Back in the 1990s, computer engineer and Wall Street “quant” were the hot occupations in business. Today data scientists are the hires firms are competing to make. As companies wrestle with unprecedented volumes and types of information, demand for these experts has raced well ahead of supply. Indeed, Greylock Partners, the VC firm that backed Facebook and LinkedIn, is so worried about the shortage of data scientists that it has a recruiting team dedicated to channeling them to the businesses in its portfolio.Data scientists are the key to realizing the opportunities presented by big data. They bring structure to it, find compelling patterns in it, and advise executives on the implications for products, processes, and decisions. They find the story buried in the data and communicate it. And they don’t just deliver reports: They get at the questions at the heart of problems and devise creative approaches to them. One data scientist who was studying a fraud problem, for example, realized

In [6]:
# function to clean the text
def clean_text(text):
    
    text = re.sub('[^a-zA-Z\.]', ' ', text) # removes any character that is not a letter or a period
    text = re.sub(r'\s+', ' ', text) # removes one or more whitespace characters in a string.
    return text

In [7]:
text = clean_text(text)
print(text)

Back in the s computer engineer and Wall Street quant were the hot occupations in business. Today data scientists are the hires firms are competing to make. As companies wrestle with unprecedented volumes and types of information demand for these experts has raced well ahead of supply. Indeed Greylock Partners the VC firm that backed Facebook and LinkedIn is so worried about the shortage of data scientists that it has a recruiting team dedicated to channeling them to the businesses in its portfolio.Data scientists are the key to realizing the opportunities presented by big data. They bring structure to it find compelling patterns in it and advise executives on the implications for products processes and decisions. They find the story buried in the data and communicate it. And they don t just deliver reports They get at the questions at the heart of problems and devise creative approaches to them. One data scientist who was studying a fraud problem for example realized it was analogous 

PlaintextParser.from_string is a method provided by the summa library in Python for creating a parser that extracts sentences from plain text.

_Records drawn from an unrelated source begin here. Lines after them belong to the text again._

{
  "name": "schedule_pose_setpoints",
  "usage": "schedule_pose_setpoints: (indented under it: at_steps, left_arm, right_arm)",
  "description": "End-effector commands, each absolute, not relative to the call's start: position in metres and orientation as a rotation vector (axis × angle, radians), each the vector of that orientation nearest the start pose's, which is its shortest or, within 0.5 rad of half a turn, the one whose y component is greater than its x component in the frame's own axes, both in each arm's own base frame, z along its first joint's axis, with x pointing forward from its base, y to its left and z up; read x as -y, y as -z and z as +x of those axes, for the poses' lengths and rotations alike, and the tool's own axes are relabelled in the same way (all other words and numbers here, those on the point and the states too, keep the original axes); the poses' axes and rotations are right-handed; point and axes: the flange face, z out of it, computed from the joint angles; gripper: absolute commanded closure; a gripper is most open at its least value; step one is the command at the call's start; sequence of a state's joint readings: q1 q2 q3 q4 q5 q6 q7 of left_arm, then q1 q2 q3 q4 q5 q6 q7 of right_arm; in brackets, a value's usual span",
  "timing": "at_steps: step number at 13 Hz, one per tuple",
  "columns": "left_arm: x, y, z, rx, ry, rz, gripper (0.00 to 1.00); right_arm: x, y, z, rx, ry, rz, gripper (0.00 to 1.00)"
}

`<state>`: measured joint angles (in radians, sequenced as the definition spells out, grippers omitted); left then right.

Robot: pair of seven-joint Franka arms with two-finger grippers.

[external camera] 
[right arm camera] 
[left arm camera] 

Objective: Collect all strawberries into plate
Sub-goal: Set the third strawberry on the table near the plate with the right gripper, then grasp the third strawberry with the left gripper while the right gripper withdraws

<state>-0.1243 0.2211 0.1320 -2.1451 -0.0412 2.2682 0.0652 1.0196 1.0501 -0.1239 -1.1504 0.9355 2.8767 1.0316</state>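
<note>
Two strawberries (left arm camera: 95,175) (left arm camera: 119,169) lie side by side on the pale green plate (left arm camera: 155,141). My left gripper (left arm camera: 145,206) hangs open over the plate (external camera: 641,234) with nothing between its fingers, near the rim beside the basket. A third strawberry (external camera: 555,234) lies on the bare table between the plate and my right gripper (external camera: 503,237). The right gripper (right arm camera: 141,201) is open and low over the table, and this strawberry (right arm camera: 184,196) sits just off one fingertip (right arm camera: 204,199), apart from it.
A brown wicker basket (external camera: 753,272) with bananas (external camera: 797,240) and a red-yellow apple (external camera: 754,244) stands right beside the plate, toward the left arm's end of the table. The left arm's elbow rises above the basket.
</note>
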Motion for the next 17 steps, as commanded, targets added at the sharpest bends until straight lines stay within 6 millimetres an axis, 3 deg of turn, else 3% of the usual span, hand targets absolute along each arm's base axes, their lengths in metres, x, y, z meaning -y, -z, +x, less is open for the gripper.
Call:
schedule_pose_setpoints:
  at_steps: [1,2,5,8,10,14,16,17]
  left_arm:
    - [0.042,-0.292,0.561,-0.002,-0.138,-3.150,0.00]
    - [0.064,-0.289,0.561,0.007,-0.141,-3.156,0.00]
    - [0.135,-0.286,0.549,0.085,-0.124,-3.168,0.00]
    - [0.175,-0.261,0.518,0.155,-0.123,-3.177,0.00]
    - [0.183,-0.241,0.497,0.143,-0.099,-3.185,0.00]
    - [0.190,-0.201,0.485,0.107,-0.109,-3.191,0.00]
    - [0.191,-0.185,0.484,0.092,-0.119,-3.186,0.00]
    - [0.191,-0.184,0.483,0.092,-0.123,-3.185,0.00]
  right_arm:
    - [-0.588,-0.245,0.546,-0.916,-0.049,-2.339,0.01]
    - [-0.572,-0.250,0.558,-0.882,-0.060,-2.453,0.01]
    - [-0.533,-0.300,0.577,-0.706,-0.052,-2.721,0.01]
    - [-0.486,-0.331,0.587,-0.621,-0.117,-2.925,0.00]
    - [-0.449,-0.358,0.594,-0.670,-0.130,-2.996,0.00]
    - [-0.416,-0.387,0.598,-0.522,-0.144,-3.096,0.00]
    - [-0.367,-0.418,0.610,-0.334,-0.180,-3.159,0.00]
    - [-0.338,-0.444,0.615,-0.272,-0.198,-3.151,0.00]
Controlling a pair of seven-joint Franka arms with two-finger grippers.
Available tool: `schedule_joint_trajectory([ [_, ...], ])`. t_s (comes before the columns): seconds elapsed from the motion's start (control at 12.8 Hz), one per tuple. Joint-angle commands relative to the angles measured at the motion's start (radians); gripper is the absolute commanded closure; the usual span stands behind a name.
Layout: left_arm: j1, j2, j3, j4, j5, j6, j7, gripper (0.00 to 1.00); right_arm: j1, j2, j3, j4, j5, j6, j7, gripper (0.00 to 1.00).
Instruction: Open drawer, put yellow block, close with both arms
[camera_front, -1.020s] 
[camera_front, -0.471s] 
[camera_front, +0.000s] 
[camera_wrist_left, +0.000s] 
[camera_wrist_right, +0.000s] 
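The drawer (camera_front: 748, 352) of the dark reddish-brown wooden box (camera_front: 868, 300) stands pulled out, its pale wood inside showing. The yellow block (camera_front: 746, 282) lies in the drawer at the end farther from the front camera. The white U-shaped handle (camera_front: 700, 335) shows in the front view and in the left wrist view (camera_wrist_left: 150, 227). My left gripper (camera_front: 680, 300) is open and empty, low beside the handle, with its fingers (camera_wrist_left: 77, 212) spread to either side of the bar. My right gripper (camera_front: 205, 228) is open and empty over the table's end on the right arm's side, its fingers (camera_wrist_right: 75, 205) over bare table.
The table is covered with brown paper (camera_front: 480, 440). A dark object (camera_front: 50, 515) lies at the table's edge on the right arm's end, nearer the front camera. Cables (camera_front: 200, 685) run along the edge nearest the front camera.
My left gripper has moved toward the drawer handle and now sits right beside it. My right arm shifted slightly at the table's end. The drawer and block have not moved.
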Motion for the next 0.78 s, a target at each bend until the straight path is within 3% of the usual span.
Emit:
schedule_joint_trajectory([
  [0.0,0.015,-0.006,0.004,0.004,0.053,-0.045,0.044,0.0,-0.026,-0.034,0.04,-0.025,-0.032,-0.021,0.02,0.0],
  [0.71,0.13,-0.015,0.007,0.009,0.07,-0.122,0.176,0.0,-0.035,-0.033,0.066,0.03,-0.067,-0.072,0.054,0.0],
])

The from_string method is used to create an instance of the PlaintextParser class, which takes a string of plain text as input and converts it into a list of sentences. The sentences can then be used for various text summarization tasks, such as extracting the most important sentences or generating a summary of the text.

In [8]:
# Tokenize the article
text_parsed = PlaintextParser.from_string(text,Tokenizer('english'))

##  Use the LexRank Summarizer to Summarize the Article in Three Sentences

In [9]:
# instantiate our LexRankSummarizer
lex_rank_summarizer = LexRankSummarizer()

In [10]:
# Creating a summary of 3 sentences.
lexrank_summary = lex_rank_summarizer(text_parsed.document,sentences_count=3)

lexrank_summary

(<Sentence: This may be less true in five years time when many more people will have the title data scientist on their business cards.>,
 <Sentence: More enduring will be the need for data scientists to communicate in language that all their stakeholders understand and to demonstrate the special skills involved in storytelling with data whether verbally visually or ideally both.But we would say the dominant trait among data scientists is an intense curiosity a desire to go beneath the surface of a problem find the questions at its heart and distill them into a very clear set of hypotheses that can be tested.>,
 <Sentence: Some companies are also trying to develop their own data scientists.>)

##  Use the LexRank Summarizer to Summarize the Article in seven Sentences

In [11]:
# Creating a summary of 3 sentences.
lexrank_summary = lex_rank_summarizer(text_parsed.document,sentences_count=7)

lexrank_summary

(<Sentence: Indeed Greylock Partners the VC firm that backed Facebook and LinkedIn is so worried about the shortage of data scientists that it has a recruiting team dedicated to channeling them to the businesses in its portfolio.Data scientists are the key to realizing the opportunities presented by big data.>,
 <Sentence: But thousands of data scientists are already working at both start ups and well established companies.>,
 <Sentence: This may be less true in five years time when many more people will have the title data scientist on their business cards.>,
 <Sentence: More enduring will be the need for data scientists to communicate in language that all their stakeholders understand and to demonstrate the special skills involved in storytelling with data whether verbally visually or ideally both.But we would say the dominant trait among data scientists is an intense curiosity a desire to go beneath the surface of a problem find the questions at its heart and distill them into a ver

Read the full article above. 

How well does the summarization do after reading the full article?
Which summarization was best the 3 sentences or 7 sentences summarization?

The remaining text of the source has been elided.